Right way of breaking the fast
Steps to follow
- Start with water: After a period of fasting, it's important to rehydrate your body. Start your day by drinking plenty of water to replenish lost fluids.
- Have some soaked nuts: Soaked nuts are a good source of protein and healthy fats, which can help to stabilize blood sugar levels and keep you feeling full.
- Break the fast with coconut giri as Prasad: Coconut is a nutritious and hydrating fruit that can provide a burst of energy after fasting.
- Indulge in one puri with halwa and boiled chana: While it's important to maintain a balanced and healthy diet, it's also okay to treat yourself in moderation. Enjoy one puri with halwa and boiled chana as a satisfying and nourishing meal after fasting.
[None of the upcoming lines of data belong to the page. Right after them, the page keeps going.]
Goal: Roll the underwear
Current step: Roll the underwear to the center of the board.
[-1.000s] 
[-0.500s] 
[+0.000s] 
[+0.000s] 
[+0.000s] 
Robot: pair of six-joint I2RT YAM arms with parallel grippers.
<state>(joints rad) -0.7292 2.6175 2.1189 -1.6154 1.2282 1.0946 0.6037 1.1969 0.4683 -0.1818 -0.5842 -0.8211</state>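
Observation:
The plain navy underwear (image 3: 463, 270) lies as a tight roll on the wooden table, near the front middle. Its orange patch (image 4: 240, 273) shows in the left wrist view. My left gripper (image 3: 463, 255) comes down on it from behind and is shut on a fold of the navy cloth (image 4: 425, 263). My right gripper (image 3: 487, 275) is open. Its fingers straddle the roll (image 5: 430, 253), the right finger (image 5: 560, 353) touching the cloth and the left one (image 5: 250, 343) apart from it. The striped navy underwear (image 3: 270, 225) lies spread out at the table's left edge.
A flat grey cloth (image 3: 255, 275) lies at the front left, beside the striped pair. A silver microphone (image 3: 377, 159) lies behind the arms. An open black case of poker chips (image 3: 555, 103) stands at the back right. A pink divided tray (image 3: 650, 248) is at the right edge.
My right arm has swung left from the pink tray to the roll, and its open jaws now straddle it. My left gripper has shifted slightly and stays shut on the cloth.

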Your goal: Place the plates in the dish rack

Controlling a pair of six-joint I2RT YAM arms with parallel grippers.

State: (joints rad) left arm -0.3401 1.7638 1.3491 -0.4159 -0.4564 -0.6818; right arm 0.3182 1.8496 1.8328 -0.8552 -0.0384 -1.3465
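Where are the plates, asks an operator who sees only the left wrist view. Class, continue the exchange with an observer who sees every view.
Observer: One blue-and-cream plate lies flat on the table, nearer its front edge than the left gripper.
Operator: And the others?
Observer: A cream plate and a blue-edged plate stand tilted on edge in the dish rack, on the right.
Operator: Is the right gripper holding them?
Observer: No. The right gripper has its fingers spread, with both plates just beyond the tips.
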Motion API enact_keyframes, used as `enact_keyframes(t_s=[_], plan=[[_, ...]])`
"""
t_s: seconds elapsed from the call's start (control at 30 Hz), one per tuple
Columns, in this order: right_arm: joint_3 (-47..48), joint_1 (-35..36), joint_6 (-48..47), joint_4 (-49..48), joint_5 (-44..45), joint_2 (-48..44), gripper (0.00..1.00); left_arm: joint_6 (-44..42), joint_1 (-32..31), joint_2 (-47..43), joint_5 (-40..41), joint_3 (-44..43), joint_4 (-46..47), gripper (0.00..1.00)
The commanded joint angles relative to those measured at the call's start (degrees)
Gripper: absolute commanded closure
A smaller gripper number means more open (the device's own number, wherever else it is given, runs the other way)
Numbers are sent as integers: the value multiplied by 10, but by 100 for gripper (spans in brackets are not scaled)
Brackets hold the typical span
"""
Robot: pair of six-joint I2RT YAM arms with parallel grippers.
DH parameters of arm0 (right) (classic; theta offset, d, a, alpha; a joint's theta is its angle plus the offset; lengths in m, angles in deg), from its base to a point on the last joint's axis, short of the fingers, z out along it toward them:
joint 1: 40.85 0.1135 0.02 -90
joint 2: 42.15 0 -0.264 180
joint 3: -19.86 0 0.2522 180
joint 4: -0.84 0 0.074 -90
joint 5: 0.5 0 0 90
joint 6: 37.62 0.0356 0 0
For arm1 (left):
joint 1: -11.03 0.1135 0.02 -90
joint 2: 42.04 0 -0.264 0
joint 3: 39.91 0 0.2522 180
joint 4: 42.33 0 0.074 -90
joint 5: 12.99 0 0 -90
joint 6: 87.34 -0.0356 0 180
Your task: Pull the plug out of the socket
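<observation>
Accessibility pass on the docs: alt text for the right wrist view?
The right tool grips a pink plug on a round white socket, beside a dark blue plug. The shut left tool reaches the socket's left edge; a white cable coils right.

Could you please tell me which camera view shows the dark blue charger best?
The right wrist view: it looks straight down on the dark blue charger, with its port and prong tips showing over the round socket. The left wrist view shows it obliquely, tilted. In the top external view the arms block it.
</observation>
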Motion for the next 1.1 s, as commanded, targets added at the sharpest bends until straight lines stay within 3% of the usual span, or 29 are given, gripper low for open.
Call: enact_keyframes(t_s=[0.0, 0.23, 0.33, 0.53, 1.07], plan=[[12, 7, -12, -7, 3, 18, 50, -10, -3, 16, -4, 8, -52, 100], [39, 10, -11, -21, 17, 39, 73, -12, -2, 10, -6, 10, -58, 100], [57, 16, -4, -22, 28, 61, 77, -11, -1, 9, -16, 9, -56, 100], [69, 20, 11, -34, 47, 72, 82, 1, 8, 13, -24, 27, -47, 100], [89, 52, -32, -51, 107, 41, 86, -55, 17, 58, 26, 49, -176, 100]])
- Resume regular meals with normal appetite and homemade food: After breaking your fast, resume your regular meals with homemade food that is balanced and nutritious. Eat with a normal appetite and avoid overeating to prevent discomfort and digestive issues.
Remember, it's important to listen to your body and break your fast in a way that feels comfortable and nourishing for you.